Al Bar Giallonero, nel dopo-partita, Libero Maggipinto offrì da bere a tutti. Marta si divertiva tantissimo: non conosceva nessuno, ma era la ragazza del campione.
In fondo anche Libero non sapeva molto di lei. L’aveva conosciuta su Facebook e gli era parsa subito simpatica, oltre che bellissima. Per un po’ aveva temuto che si trattasse di un profilo fake. E invece, una volta ottenuto il suo nome, era bastata una videochiamata per scacciare tutti i dubbi: le foto era le sue, la sensualità anche.
Marta aveva 25 anni, cinque più di lui. A Pavia si stava laureando in Medicina e, assorbita tra esami e pratica ospedaliera, non aveva mai trovato l’occasione per venire a Fonte Pellice. Ora però si era materializzata lì. E – con il passare dei minuti – divenne la protagonista assoluta della serata. Libero, da uomo-partita, si trasformò ben presto nell’amico di Marta.

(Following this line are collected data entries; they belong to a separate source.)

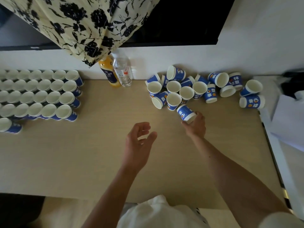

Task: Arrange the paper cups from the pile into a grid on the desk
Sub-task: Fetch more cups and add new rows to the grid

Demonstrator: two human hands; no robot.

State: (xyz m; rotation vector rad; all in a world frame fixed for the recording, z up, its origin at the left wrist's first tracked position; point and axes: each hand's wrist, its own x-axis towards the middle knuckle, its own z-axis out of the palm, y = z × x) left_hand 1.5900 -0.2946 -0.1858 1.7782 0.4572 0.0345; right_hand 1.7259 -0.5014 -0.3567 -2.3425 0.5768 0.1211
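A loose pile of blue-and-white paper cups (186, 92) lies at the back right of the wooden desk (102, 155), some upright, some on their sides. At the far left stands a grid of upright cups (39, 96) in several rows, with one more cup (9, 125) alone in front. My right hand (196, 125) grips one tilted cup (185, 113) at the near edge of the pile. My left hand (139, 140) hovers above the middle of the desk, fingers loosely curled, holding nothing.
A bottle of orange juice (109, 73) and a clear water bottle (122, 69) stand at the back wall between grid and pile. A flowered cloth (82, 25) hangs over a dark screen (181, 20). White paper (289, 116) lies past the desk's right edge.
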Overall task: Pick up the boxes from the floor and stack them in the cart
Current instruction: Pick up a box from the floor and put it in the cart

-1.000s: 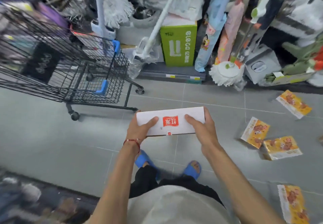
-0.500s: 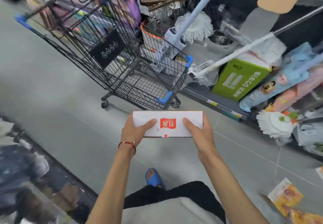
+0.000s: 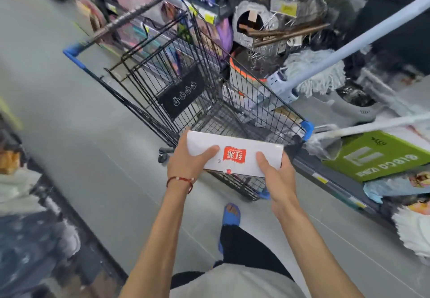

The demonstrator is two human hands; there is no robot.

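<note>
Both hands, left hand [image 3: 186, 160] and right hand [image 3: 275, 176], gripping 1 white box [image 3: 235, 155] by ends. Person carrying it toward cart [image 3: 209, 102] (basket looking empty); next move calling for lowering flat onto basket floor.

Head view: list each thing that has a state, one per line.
White box: off the floor, held level at the cart's near end.
Left hand: gripping the box's left end.
Right hand: gripping the box's right end.
Cart: upright, basket looks empty.
Green carton: on a low shelf.
</note>
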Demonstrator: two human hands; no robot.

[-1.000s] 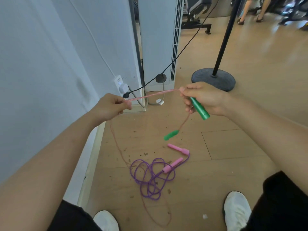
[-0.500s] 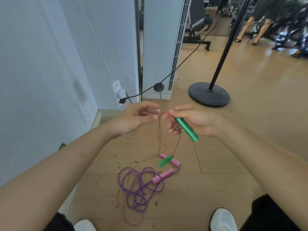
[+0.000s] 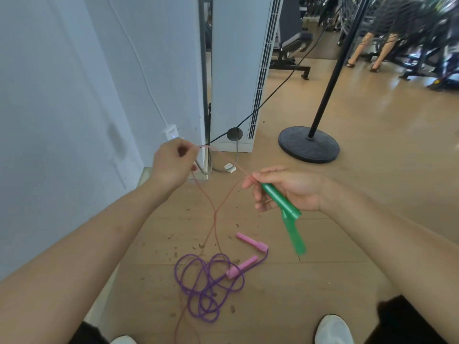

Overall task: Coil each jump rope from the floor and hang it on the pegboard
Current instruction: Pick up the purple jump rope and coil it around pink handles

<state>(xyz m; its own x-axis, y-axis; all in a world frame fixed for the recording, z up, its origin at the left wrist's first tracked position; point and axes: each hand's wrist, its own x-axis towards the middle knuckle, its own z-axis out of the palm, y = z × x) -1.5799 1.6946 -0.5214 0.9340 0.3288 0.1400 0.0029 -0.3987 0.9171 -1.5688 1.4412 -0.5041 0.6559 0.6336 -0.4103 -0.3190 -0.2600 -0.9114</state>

Non che gli dispiacesse. Era bello vederla eclissare tutte le altre ragazze che gravitavano attorno alla squadra. Paggi faceva lo smargiasso, come sempre, ma che sorpresa vedere gente più grande, come Tonarelli e Bergantin, ridere forte alle battute di lei e seguire rapidi ogni movimento dei suoi occhi verdi. Perfino Navarro, il filosofo della squadra, aveva finito per offrirle da bere, lasciandosi consigliare una cura per le sue articolazioni malandate.
Era stata una serata bellissima: forse Libero avrebbe preferito un po’ di intimità, ma quant’è gratificante vedere la propria donna ammirata dagli altri maschi del gruppo? C’era qualcosa di animalesco, d’istintuale. Avrebbe voluto fermare quelle sensazioni, esaltanti almeno quanto l’impatto perfetto con il cuoio della palla o l’ondata di fragore dopo il gol.
«Piccolo, preferisco tornare a Pavia. Sono stanca e domani devo studiare», disse Marta a Libero, quando lui le propose – appena usciti dal bar – di salire in casa. A nulla valsero le timide proteste sulla lunghezza della strada e sui bicchieri bevuti. «Sono quasi un medico. So bene come gestirmi», lo aveva rassicurato con un sorriso. Le sue labbra avevano un sapore buonissimo. Libero se ne andò a letto felice, gustandosi i freschi ricordi di quella giornata memorabile.
Marta lo salutò e aprì la portiera della sua Clio. Francesco Bergantin si avvicinò per salutarla. Dopo un paio di minuti la portiera si richiuse. La Clio, quella notte, rimase a Fonte Pellice.